DENV Infection and the Complex Roles of T Cells

Dengue virus (DENV) belongs to the genus Flavivirus and is closely related to several other flaviviruses including Zika virus (ZIKV), yellow fever virus (YFV), Japanese encephalitis virus (JEV), and West Nile virus (WNV) (1). DENV is a serious public health issue especially in tropical and subtropical areas, and it is estimated that ~390 million people are infected yearly with DENV (2). DENV infection is associated with a range of clinical manifestations, from asymptomatic to more severe presentations including dengue hemorrhagic fever (DHF) and dengue shock syndrome (DSS). There is currently no specific therapy available for the treatment of dengue diseases other than supportive care. Furthermore, Dengvaxia^® (Sanofi Pasteur), the first licensed DENV vaccine, is associated with efficacy and safety concerns (3–7). Sridhar et al. integratively analyzed data from three clinical trials and reported that Dengvaxia^® increases the risk of severe dengue and hospitalization among vaccinees who have not been exposed to DENV before the vaccination (8). In order to develop effective DENV therapeutics and vaccines, it is important to define immunological correlates of protection against DENV infection as well as biomarkers that can be used to access their safety and efficacy.

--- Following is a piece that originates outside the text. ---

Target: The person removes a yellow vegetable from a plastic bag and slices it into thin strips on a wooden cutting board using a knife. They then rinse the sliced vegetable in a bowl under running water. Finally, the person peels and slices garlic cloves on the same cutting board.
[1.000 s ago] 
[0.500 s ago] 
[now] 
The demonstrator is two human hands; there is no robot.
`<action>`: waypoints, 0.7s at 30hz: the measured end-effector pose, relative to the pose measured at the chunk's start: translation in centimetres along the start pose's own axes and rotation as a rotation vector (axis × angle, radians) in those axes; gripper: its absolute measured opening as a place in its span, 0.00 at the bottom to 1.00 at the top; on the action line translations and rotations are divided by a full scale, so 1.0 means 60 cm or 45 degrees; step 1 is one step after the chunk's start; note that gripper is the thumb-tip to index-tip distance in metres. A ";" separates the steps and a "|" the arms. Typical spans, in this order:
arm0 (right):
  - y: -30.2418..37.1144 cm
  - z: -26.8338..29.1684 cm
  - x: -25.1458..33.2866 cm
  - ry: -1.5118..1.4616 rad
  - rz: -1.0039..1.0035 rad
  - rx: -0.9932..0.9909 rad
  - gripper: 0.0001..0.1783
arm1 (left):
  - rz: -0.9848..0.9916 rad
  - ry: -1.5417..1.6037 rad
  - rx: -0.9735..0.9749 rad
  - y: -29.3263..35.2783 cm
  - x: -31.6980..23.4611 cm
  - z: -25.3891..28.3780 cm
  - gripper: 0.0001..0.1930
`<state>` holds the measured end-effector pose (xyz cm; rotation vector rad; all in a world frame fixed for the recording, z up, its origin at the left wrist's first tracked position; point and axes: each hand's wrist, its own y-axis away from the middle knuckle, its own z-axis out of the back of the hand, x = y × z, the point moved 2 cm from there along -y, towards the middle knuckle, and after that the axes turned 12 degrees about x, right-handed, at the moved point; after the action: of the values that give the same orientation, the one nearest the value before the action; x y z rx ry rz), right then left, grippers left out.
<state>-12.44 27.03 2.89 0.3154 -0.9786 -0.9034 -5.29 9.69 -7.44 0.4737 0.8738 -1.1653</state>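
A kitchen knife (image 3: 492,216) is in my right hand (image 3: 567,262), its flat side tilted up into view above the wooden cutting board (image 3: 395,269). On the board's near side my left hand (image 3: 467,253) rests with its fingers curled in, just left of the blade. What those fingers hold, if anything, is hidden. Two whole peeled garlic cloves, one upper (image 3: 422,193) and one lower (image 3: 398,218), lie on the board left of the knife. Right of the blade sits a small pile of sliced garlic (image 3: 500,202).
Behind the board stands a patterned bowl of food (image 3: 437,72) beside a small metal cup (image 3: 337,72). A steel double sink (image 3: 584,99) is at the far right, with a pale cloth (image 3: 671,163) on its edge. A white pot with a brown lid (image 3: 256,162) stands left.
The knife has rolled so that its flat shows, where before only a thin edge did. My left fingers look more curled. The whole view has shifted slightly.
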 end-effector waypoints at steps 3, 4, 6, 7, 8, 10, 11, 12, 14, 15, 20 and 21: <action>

Although T cells have important functions in combating viral pathogens, both pathological and protective effects of T cells have been reported in the context of DENV infection (9–14). According to T cell original antigenic sin, cross-reactive T cells that are specific for a primary DENV serotype become predominant during a secondary heterologous infection (9–16). Consequently, the expansion of preexisting cross-reactive and low-affinity memory T cells results in ineffective viral control and contributes to immunopathology and severe dengue disease through excessive production of inflammatory cytokines (9–16). In contrast to the implications of original antigenic sin, several lines of evidence indicate that T cells contribute to the control of DENV infection. Murine studies demonstrate that CD4 T cells and especially CD8 T cells can play a protective role against DENV challenge (17–24). Furthermore, HLA alleles associated with protection from severe dengue disease are also associated with strong and multifunctional T cell responses, supporting the notion that T cells have protective functions during DENV infection (25–28). The main characteristic of an efficient vaccine is the prophylactic effect provided by protective neutralizing antibodies. Therefore, it is possible that in Dengvaxia^® vaccines, native conserved masked conformational DENV (1–4) epitopes are not unmasked and therefore not accessible for highly neutralizing and broadly protective antibodies. Nevertheless, Dengvaxia^® is a yellow fever dengue chimeric vaccine and lacks DENV non-structural (NS) proteins that contain a large proportion of T cell epitopes (25, 28, 29). Therefore, the suboptimal efficacy of Dengvaxia^® may partially due to its defective ability to induce T cell responses (30). Indeed, a single dose of the live attenuated tetravalent DENV vaccine TV003 provides complete protection against infection with a DENV-2 challenge virus (31), potentially highlighting the importance of harnessing the protective functions of both humoral and cellular antiviral immunity.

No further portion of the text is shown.